Kindness or lack thereof
Many people often associate mothers with unconditional love and support.
“My mother has always loved and supported me throughout my life,” Akmal Afzal, 26, said. “Not only does she prepare tasty meals and keep our home looking beautiful but she is also the perfect example of what a mother and wife should be.”
However, not everyone admitted to having a good relationship with their mothers. Some readers stated that the relationship was complicated and even hostile, making Mother’s Day challenging for them. “My mother has always been my biggest bully,” Sandeshi Silva, 24, said. “She piles household chores on me while my brother doesn’t get any chores, she comments on how revealing my outfits are and tries to go out of her way to find out what is going on in my personal life.”
Silva said that because of this, she barely talks to her mother. “The relationship is gone,” she said. “I realized that she had a lot of internalized misogyny and when I spoke to other young women about it, I realized that the majority of them have complicated relationships with their mothers.”
Another recalled that her complex relationship with her mother stemmed from her involvement in her personal life. “My mother will not accept my decision to stay unmarried,” Thari Perera, 36, said. “She actually went behind my back and put me up on matrimonial sites. I recently found out that she’s been doing this ever since I turned twenty-seven.”
Many readers with complex relationships with their mothers often reflect on the fact that though motherhood is a magical journey, it is a journey that can go in many different directions.
Motherhood and the future
In order to talk about what motherhood looks like for the next generation, we spoke to new and expecting mothers about what motherhood means to them and any changes they may make. “I want my daughter to know that I will always love and support her,” Sulaiman said. “I want her to grow up a strong, compassionate and independent woman.”

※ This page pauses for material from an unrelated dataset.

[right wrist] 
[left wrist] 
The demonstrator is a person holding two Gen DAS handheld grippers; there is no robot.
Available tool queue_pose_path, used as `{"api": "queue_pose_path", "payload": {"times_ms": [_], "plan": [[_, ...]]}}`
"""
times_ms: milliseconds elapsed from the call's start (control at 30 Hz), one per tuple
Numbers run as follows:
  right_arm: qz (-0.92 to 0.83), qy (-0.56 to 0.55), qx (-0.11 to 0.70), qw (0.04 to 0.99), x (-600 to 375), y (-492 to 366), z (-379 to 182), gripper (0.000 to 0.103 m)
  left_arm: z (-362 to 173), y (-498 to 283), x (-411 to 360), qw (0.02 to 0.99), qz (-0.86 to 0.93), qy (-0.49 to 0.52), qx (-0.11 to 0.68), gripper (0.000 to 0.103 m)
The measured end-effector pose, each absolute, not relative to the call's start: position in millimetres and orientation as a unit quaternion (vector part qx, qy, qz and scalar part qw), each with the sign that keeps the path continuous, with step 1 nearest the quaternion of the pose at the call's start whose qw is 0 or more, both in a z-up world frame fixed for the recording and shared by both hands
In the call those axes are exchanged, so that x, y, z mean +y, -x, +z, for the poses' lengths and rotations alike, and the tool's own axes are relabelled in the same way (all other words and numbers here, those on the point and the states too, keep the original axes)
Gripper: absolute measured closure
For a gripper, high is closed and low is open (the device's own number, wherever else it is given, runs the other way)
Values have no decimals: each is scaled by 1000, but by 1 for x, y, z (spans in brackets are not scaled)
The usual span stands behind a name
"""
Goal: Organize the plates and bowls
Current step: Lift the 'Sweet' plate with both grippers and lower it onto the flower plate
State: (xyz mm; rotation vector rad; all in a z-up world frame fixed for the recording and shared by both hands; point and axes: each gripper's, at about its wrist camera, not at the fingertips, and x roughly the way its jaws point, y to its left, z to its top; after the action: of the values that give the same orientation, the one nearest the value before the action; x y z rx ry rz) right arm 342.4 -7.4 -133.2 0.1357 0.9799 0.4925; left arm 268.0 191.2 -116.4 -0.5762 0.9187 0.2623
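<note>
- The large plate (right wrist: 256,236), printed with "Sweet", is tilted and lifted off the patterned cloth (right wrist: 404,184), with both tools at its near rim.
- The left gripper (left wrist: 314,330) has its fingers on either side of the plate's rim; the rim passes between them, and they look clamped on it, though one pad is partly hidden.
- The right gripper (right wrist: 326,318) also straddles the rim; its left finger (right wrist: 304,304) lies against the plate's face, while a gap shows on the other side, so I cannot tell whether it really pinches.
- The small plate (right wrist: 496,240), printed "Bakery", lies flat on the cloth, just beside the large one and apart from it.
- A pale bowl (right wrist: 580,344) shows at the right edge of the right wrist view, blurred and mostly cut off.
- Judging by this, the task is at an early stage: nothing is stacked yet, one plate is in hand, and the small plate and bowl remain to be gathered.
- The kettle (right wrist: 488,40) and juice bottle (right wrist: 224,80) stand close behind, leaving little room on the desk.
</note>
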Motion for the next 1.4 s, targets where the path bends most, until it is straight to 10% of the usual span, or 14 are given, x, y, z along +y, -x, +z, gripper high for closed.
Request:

Others meanwhile said that they would approach motherhood a little differently. “I know that mothers are human beings and no mother is perfect but there are some things that I wouldn’t do like corporal punishment, forcing my daughter to follow a religion and restricting my daughter’s choices,” Shalini Gurusinghe, 29, said.
Gurusinghe said that while motherhood can feel both special and important, it is a journey that both mother and child begin together.